Marzipan, Eliza Marchpane and the East End of London
Christmas is a time of tradition and indulgence. A stuffed goose has given way to the turkey and Christmas pudding is a popular choice instead of plum duff.
But one thing remains – Yuletide is a time of feasting, and dining on delicacies we never really eat for the rest of the year.
The centrepiece of any Christmas is the cake, with its rich casing of marzipan. And the soft yellow paste had been a rare luxury in Europe for centuries before it caught on here.
How it did so is a remarkable story for marzipan owes its popularity in England, and its very name, to a poor girl from Stepney who fled the East End to seek fame and fortune.
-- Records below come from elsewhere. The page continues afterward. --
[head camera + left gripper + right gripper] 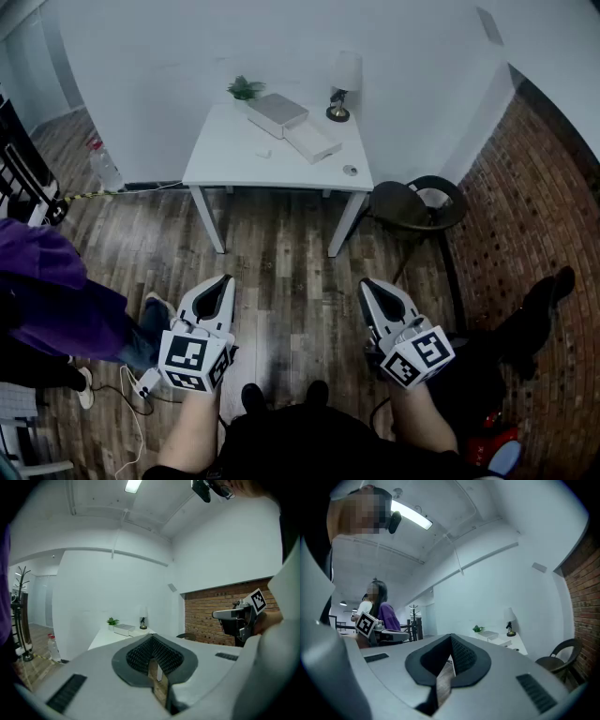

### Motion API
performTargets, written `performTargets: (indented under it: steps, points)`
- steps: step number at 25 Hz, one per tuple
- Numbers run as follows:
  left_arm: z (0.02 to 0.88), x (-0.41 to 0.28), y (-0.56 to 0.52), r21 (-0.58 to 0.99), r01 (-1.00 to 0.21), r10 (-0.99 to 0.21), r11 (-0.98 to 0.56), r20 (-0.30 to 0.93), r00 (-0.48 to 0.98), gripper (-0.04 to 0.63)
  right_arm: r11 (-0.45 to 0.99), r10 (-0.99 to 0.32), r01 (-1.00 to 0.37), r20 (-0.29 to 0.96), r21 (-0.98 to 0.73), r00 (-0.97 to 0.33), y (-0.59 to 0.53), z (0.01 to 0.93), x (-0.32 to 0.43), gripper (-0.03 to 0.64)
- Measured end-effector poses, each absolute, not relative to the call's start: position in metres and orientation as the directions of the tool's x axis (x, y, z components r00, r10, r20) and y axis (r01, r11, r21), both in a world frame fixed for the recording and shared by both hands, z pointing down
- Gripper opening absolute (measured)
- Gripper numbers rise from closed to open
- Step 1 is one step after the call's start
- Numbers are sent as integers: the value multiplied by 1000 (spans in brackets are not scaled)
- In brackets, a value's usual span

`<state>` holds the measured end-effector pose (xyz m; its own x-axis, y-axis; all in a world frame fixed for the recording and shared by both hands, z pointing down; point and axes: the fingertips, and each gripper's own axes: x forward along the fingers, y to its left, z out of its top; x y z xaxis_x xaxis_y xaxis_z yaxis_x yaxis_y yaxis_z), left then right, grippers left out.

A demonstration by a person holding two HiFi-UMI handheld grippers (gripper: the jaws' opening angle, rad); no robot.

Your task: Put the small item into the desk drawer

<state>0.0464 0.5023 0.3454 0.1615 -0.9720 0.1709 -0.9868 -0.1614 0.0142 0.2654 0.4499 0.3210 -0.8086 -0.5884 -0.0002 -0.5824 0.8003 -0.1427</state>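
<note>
Two claws are held low over the floor [291, 272] in the head view, left claw [221, 281] and right claw [367, 285], well apart from the desk [223, 157]. A small round item [350, 170] is seen near the desk's front right corner, apart from a white box [277, 114]. Left gripper view: jaws closed together, nothing held. Right gripper view: jaws likewise closed, empty.

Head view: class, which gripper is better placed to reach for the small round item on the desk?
Probably the right gripper: the small round item lies near the white desk's right front corner, on its side. The left gripper would reach across. Both are shut, empty and well short of it.
</note>
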Motion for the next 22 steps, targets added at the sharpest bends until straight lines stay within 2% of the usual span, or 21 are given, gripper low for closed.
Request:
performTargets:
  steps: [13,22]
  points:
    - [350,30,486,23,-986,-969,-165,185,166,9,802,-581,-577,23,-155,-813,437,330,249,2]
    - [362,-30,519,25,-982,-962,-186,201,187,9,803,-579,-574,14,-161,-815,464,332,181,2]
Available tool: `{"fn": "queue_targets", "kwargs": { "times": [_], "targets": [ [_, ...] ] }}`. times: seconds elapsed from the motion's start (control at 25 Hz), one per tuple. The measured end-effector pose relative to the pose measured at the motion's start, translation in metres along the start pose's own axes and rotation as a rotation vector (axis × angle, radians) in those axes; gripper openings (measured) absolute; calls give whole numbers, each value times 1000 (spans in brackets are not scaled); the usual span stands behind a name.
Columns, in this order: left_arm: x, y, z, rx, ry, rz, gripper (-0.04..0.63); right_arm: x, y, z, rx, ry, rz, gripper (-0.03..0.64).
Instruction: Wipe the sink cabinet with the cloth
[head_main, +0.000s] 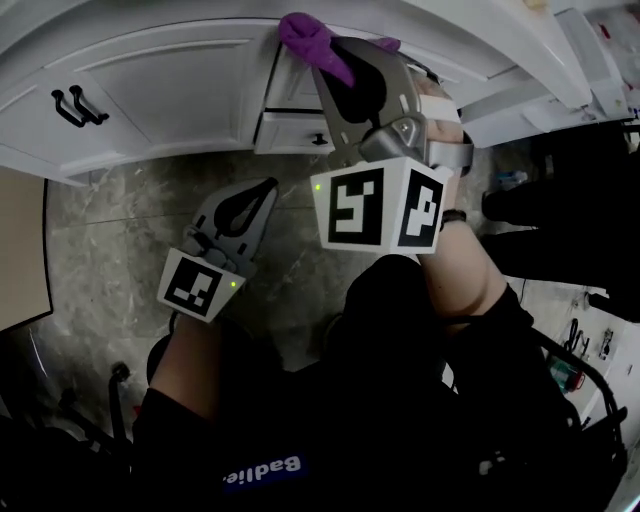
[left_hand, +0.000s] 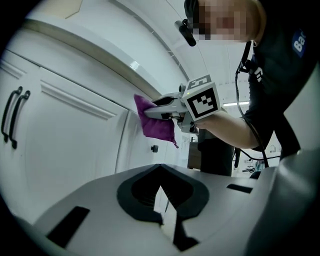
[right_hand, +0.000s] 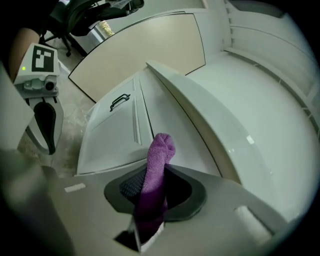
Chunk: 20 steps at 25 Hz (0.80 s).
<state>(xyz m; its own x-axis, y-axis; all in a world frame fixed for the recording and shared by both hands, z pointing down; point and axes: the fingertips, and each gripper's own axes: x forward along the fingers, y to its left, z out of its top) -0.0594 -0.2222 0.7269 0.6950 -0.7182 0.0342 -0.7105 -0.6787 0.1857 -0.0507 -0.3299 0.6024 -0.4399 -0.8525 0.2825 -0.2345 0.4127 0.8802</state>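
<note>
Right gripper (head_main: 332, 62) jaws clamped on cloth (head_main: 305, 36), left gripper (head_main: 267, 187) jaws together, sink cabinet (head_main: 170, 70), black handles (head_main: 78, 105) leftward

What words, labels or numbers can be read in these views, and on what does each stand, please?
"Ba": white print on the person's dark shirt in the left gripper view, cut off by the picture's edge.
"Badlie", roughly: the shirt print in the head view, upside down, some letters uncertain.
Marker cubes: square patterns only, no text.
Nothing else is legible.
</note>
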Motion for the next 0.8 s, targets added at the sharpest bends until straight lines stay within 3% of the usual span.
{"fn": "queue_targets", "kwargs": {
  "times": [0.24,0.44,0.8],
  "targets": [
    [-24,22,12,-44,-33,103,-11,25,7,-1,-95,31,-2,75],
    [-35,33,21,-9,-55,125,-11,30,9,2,-119,11,-66,77],
    [-25,32,22,32,-57,108,-11,54,89,-31,-145,35,59,75]
  ]
}}
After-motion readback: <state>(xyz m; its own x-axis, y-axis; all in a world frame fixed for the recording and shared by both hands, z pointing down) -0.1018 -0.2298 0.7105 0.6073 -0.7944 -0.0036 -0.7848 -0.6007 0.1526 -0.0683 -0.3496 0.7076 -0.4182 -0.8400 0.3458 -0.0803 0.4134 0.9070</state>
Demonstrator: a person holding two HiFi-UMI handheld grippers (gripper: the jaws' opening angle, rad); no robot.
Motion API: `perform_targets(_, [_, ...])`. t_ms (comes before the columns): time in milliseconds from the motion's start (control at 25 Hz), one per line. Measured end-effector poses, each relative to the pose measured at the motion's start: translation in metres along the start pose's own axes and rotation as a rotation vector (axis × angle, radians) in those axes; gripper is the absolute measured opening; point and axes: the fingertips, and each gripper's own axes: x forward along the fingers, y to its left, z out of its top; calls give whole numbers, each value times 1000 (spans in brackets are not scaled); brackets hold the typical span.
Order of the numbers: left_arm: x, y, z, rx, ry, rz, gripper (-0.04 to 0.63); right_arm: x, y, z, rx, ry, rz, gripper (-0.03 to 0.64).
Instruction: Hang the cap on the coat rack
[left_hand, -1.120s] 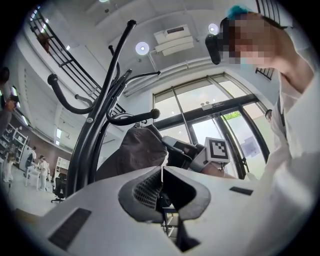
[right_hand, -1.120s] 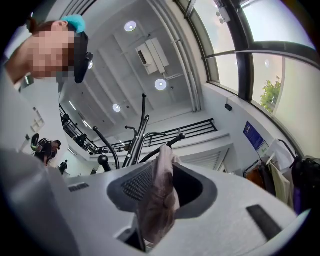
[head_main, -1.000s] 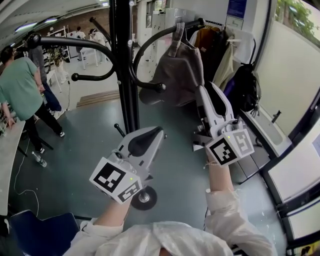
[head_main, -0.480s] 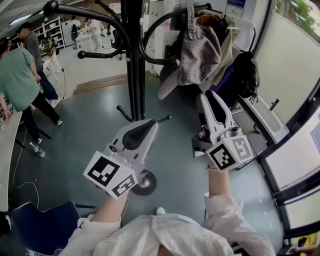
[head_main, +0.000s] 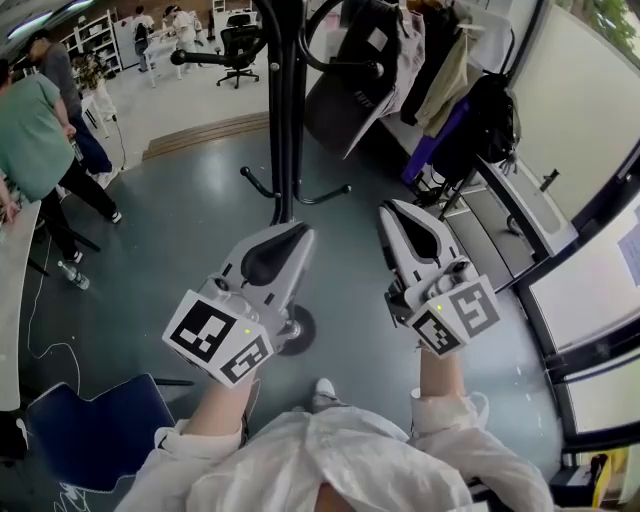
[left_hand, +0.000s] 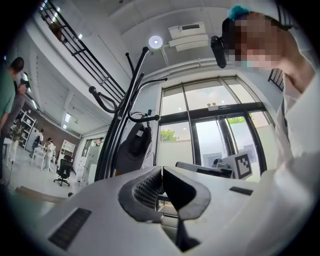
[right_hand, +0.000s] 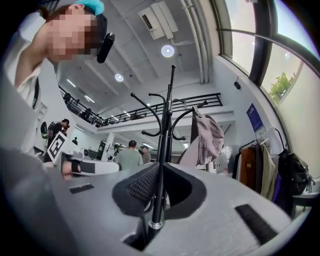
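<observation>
The grey cap (head_main: 352, 95) hangs by its strap from a curved hook of the black coat rack (head_main: 284, 110), brim pointing down and to the right. It shows dark in the left gripper view, cap (left_hand: 134, 148) on the rack (left_hand: 116, 140), and beige in the right gripper view, cap (right_hand: 205, 137) beside the pole (right_hand: 163, 150). My left gripper (head_main: 303, 232) is shut and empty, below the rack pole. My right gripper (head_main: 388, 210) is also shut and empty, well below the cap and apart from it.
A person in a green shirt (head_main: 38, 135) stands at the left by a table edge. A blue chair (head_main: 90, 440) is at the lower left. A clothes rail with jackets and a black backpack (head_main: 487, 115) stands at the right. The rack's round base (head_main: 296, 330) lies under my left gripper.
Both grippers have dropped down and back from the rack. The right gripper, close under the cap a second ago, is now clear of it. The cap stays hanging on the hook.
</observation>
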Motion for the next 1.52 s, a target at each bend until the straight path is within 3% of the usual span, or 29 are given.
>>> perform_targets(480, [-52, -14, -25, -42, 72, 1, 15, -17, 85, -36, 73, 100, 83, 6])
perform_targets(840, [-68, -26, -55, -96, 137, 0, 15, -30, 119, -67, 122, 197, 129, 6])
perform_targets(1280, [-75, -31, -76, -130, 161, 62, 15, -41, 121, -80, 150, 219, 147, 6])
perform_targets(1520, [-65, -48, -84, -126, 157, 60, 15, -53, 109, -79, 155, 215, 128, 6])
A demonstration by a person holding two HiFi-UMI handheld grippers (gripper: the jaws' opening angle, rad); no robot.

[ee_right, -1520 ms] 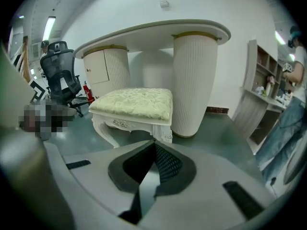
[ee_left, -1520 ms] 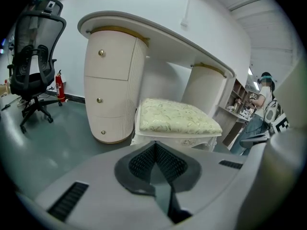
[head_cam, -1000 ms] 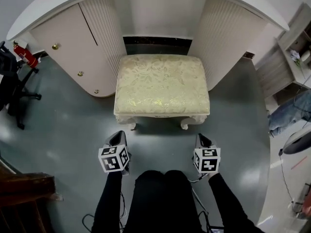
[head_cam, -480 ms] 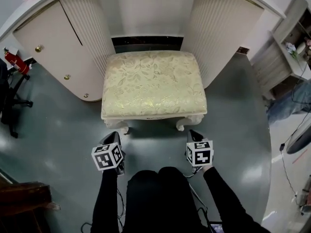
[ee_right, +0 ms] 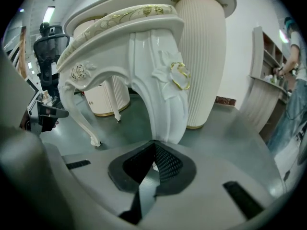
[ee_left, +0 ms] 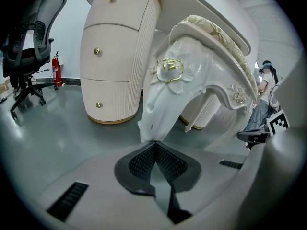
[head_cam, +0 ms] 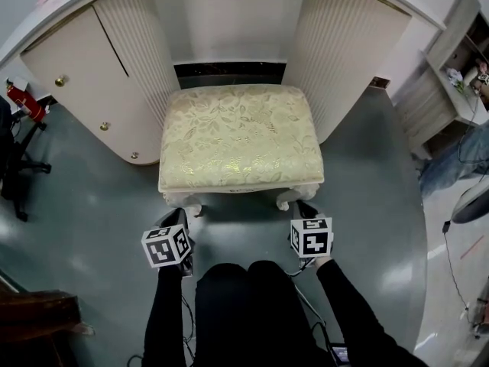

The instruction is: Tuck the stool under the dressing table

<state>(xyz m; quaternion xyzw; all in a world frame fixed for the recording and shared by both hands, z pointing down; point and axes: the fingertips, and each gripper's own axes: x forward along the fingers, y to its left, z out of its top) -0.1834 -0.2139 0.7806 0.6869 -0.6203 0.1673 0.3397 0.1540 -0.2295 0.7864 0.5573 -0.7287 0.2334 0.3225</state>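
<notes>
Stool [head_cam: 241, 136]: cream floral cushion on a white carved frame, standing at frame centre in the head view. Its back edge sits at the mouth of the kneehole of the dressing table [head_cam: 229, 10], between the two ribbed pedestals; most of the seat is out in front of them, not under the top. Front-left leg [ee_left: 165, 95] carries a gilt rose at the knee, and the front-right leg [ee_right: 160, 80] a gilt scroll. Left gripper [head_cam: 179, 214], lower left of centre: jaws together, the pads meeting in a V with nothing between them and the tips right up against the front-left leg. Right gripper [head_cam: 304, 205], lower right of centre: jaws likewise closed to a V at the tips, set against the foot of the front-right leg; a sliver of white shows low in the gap, but I cannot tell what it is. Both grippers are low, near the grey-green floor [head_cam: 99, 205], with a marker cube on the back of each. The holder's dark-clad knees [head_cam: 248, 312] are at bottom centre, between the two arms. Drawer front with gold knobs [head_cam: 59, 80] sits upper left on the table's left pedestal. Black office chair [head_cam: 15, 167] is at the far left edge, with a red fire extinguisher [head_cam: 23, 102] just above it. A shelf unit [head_cam: 451, 67] stands upper right, and someone in jeans [ee_right: 292, 80] is beside it.
</notes>
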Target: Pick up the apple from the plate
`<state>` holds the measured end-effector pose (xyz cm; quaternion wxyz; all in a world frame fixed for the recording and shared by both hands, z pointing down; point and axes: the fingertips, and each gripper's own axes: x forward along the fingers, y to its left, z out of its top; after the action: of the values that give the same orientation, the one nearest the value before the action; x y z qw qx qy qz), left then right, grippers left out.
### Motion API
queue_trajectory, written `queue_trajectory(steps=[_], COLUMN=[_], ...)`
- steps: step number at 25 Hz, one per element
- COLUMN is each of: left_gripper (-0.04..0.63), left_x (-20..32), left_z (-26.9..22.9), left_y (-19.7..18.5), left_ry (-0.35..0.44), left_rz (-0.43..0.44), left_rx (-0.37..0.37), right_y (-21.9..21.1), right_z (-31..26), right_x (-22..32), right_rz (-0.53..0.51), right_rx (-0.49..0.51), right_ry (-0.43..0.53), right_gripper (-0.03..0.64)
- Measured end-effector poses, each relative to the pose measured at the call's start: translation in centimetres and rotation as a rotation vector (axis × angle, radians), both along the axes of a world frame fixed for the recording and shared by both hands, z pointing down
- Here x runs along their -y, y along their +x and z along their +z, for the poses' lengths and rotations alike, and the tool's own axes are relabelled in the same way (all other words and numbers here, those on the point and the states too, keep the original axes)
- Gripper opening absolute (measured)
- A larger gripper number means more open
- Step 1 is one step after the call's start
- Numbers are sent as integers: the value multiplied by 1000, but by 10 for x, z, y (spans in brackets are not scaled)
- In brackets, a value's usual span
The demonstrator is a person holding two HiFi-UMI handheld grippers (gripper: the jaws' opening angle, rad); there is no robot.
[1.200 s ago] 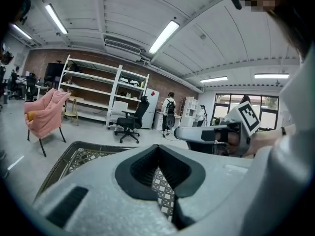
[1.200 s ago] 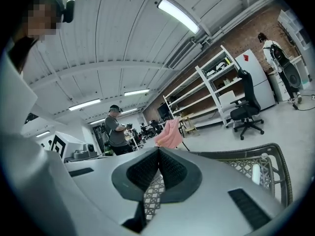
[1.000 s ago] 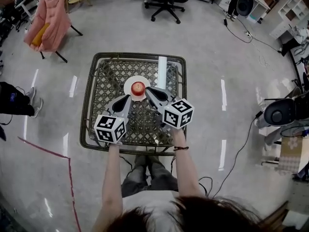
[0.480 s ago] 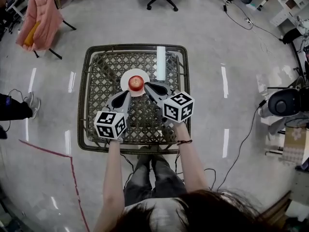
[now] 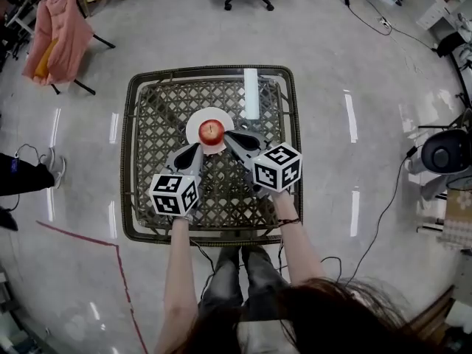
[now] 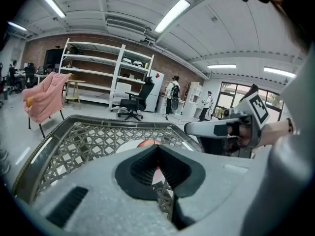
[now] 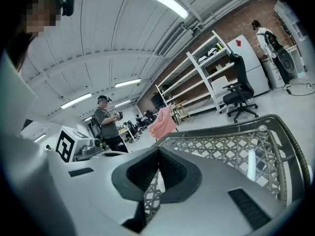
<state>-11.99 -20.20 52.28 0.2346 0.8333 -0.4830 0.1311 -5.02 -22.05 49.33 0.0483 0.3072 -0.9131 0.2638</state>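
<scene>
On woven lattice table, round red apple atop white plate; left gripper, right gripper closed, empty.

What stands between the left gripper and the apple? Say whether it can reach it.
Probably yes: nothing lies between the left gripper and the apple on its plate. Its fingers are shut, though, and must open first.

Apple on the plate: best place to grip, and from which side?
Grip the apple across its widest middle, jaws on opposite flanks, coming in low from the person's side. It sits stem-up, alone on the plate, flanks clear. The right gripper is shut; open it first.
</scene>
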Motion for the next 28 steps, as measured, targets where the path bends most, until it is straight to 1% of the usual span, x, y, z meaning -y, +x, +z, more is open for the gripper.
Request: queue_trajectory(steps=[4, 8, 15, 17, 19, 21, 25, 28], left_gripper=[9, 11, 15, 43, 86, 96, 142, 172], left_x=[8, 10, 12, 13, 14, 15, 17, 19], left_z=[13, 23, 36, 38, 39, 41, 43, 43], left_y=[-3, 0, 3, 4, 5, 5, 5, 6], left_ry=[-30, -32, -40, -33, -28, -25, -9, 10], left_rz=[-2, 17, 45, 46, 47, 48, 54, 68], left_rx=[12, 45, 59, 61, 63, 70, 79, 100], right_y=[0, 3, 6, 6, 7, 7, 9, 12], right_z=[8, 19, 33, 35, 37, 40, 44, 47], right_x=[4, 5, 8, 8, 9, 9, 9, 10], right_rz=[7, 13, 15, 16, 17, 18, 24, 28], right_rx=[1, 4, -1, 0, 1, 2, 5, 4], right_ry=[-12, -25, -32, -34, -34, -36, -35, -33], right_gripper=[9, 9, 9, 9, 9, 9, 9, 9])
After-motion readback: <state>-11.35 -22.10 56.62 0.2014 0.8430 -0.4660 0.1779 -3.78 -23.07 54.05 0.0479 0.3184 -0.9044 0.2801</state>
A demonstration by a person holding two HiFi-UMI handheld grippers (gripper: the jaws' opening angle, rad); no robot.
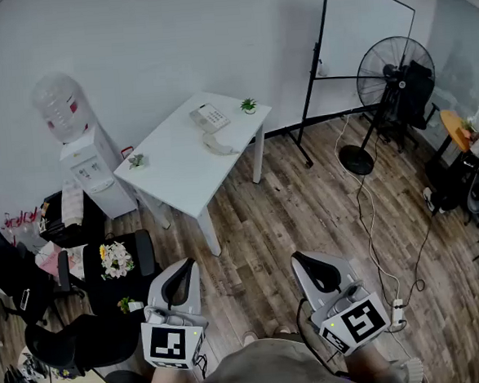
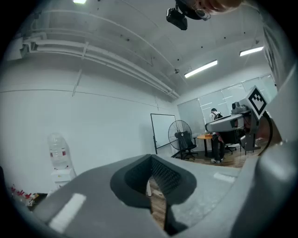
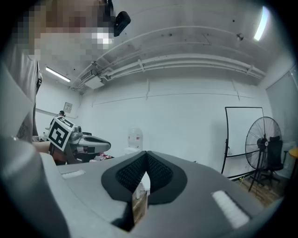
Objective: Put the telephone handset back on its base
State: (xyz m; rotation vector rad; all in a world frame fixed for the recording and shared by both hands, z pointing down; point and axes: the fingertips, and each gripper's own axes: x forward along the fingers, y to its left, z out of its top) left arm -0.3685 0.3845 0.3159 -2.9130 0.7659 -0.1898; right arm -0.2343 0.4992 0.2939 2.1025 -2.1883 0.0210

Eliza Marchpane was born in 1760 and, like thousands of other girls born in Stepney that year, faced a miserable life of drudgery, poverty, marriage – if she was lucky – followed by a huge brood of children.
Then, if she were lucky, her almost-certain early demise would be a peaceful and painless one.
Of course one way to scrape a living was to follow the tradition of countless other cockney girls of the time, and become a prostitute, working the inns of Wapping and Radcliffe.
That was the path Eliza took. But, looking around her at the women who had been plying the same trade for a dozen years or more, she realised she would soon be old before her time and her value would fade.
Passage to Paris
She decided to move upmarket. Saving her money, she bought a passage onboard a ship to the continent. In Paris she purchased one set of fine clothes and adopted the title ‘Marquesa de Marchpane’.
In England, her accent marked her out as a guttersnipe. To unaccustomed ears in the salons and boudoirs of Europe, she sounded strange and exotic.
The beautiful Eliza moved around the courts of Europe, becoming a famed courtesan, with a string of aristocratic lovers swelling her fortune.
In the 1790s she came to Vienna, where she seduced the young musical genius Mozart, composer of the Marriage of Figaro and the Magic Flute. And it was in Vienna, the most fashionable city in Europe at the time, that she first tasted little delicacies, fashioned from almond paste.
Eliza was back in London at the turn of the 19th century, but she certainly wasn’t going to revisit her Stepney roots. ‘The Marquesa de Marchpane’ was rich and established and now had a suitably ‘foreign’ accent by way of disguise.
She set up home in the affluent West End, where she would give dinner parties and soirees. The exotic and beautiful Continental courtesan was a huge hit and her parties boasted many dishes and delicacies imported from Europe – among them the little sweets and fruits made from ‘marchpane’, or marzipan as it become known.
Marzipan became a delicacy – sugar and almonds were still relatively expensive and made it the province of the rich.
By the time Eliza died in Brighton in 1830, she had been the lover of the dandified and promiscuous Prince Regent, the future George IV, and marzipan was fast becoming an integral part of Christmas.
And when Charles Dickens penned his descriptions of ‘traditional’ English Yule feasts 20 years later, the marzipan-clad Christmas cake was a firm – and cheap – popular favourite.
Eliza had fulfiled her aim, to escape poverty and an early death, to find riches. But with all her rich imagination, she could never have dreamed of her legacy to our Christmas a century later.